EXTRACTED ENTRIES:
────
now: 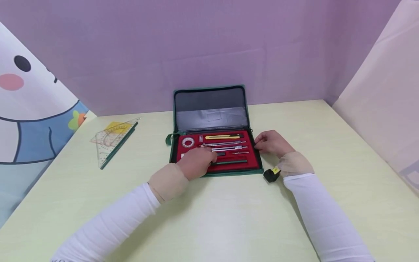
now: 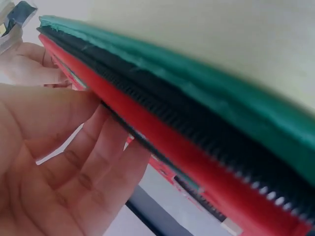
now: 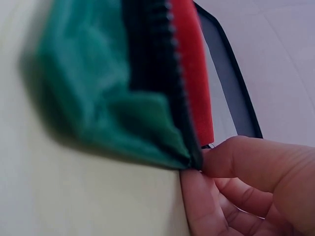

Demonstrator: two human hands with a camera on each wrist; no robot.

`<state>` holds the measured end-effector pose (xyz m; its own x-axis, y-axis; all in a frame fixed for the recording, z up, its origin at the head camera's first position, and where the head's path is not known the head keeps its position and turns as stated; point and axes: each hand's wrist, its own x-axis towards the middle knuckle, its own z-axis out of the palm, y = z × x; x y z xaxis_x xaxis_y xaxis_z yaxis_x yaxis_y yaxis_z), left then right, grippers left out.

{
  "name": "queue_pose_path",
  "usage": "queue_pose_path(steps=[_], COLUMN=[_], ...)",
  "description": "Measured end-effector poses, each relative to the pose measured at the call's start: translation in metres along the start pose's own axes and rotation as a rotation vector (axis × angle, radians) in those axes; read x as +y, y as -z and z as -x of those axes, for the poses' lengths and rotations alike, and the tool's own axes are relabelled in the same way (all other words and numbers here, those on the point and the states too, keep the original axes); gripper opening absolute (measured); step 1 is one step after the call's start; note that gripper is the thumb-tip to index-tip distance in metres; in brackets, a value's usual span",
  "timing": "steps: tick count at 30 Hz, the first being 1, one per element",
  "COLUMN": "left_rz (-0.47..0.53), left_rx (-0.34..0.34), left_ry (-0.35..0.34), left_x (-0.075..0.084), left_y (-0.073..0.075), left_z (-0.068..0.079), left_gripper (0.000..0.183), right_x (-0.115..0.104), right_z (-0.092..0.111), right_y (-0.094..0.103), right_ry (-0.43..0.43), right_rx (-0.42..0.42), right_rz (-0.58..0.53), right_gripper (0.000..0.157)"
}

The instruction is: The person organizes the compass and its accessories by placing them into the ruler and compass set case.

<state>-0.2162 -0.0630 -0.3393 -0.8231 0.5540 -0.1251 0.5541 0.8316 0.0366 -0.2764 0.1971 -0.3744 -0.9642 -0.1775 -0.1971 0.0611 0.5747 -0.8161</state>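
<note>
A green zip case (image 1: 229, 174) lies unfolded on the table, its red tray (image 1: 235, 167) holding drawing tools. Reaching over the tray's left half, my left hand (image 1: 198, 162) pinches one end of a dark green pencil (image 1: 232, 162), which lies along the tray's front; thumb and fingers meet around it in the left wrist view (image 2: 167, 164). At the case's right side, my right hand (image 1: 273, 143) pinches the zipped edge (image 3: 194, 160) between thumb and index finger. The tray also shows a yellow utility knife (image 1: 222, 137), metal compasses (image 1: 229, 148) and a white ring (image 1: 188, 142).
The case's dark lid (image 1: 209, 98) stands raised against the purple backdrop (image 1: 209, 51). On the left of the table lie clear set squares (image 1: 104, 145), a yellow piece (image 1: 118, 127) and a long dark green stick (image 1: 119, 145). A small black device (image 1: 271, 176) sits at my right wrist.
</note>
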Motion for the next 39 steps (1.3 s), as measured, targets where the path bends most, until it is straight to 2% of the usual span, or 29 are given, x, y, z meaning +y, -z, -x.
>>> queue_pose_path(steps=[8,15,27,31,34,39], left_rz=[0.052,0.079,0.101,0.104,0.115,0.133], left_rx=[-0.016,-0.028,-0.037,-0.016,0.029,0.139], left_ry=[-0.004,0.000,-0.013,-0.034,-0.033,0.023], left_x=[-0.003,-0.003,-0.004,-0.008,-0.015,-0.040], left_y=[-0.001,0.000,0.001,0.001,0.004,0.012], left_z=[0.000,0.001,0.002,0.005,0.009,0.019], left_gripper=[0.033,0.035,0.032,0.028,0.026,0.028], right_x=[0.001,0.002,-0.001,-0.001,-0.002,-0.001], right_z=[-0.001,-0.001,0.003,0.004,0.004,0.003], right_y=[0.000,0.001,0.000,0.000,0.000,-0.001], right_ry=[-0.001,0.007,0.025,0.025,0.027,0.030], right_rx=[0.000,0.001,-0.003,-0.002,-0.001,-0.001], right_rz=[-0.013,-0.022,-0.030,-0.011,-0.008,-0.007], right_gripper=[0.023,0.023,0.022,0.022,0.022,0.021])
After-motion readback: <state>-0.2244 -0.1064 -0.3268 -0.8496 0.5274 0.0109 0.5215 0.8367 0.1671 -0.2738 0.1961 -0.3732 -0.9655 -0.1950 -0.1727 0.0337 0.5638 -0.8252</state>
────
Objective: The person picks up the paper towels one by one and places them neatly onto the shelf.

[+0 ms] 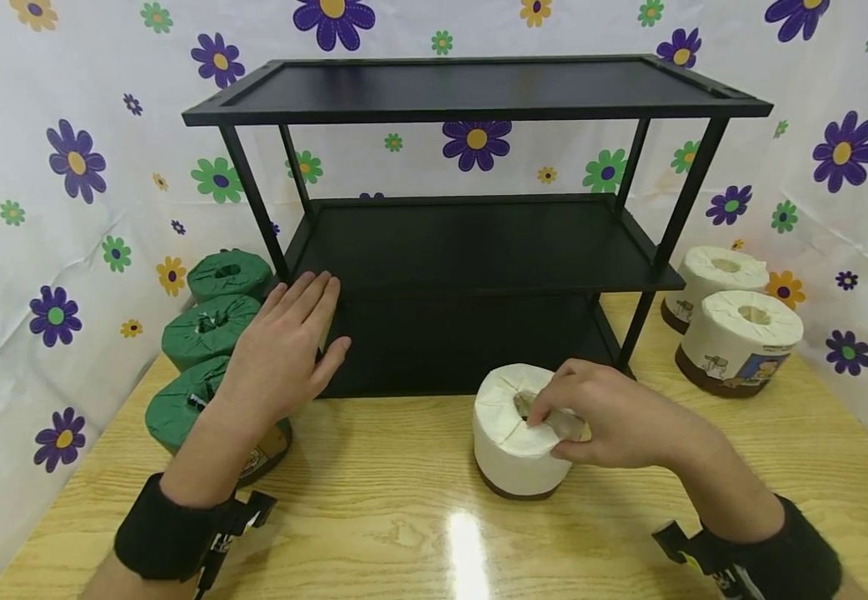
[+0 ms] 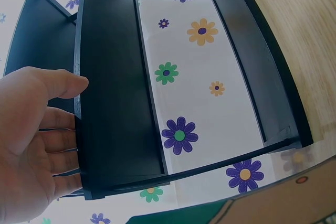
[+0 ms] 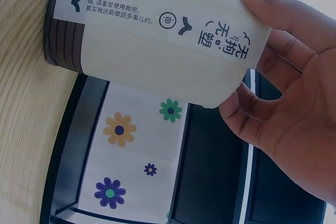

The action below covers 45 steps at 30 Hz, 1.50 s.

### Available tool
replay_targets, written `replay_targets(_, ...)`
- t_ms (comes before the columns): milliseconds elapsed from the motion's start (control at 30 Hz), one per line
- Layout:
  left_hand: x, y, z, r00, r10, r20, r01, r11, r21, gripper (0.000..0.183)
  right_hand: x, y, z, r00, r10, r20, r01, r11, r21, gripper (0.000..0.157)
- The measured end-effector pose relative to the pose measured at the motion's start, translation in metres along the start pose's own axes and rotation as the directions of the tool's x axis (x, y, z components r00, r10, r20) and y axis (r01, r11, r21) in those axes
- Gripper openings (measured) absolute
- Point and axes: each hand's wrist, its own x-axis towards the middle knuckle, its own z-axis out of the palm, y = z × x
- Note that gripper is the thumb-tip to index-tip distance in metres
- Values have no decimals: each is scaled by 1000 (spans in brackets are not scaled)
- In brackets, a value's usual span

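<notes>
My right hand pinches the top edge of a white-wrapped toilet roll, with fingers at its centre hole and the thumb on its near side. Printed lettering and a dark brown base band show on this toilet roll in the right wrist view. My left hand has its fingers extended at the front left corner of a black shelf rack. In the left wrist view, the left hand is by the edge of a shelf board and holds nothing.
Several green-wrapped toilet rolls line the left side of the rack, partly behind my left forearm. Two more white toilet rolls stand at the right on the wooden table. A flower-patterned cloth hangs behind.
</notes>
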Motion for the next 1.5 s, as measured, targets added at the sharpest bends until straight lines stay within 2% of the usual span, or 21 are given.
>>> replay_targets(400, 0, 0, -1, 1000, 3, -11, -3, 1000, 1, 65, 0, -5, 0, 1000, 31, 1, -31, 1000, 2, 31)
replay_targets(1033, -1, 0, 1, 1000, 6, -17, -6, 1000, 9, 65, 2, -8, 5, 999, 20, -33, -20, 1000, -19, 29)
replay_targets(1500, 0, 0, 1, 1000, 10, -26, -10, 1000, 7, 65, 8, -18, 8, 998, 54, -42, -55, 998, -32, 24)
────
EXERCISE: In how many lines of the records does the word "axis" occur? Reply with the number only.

TASK OUTPUT: 4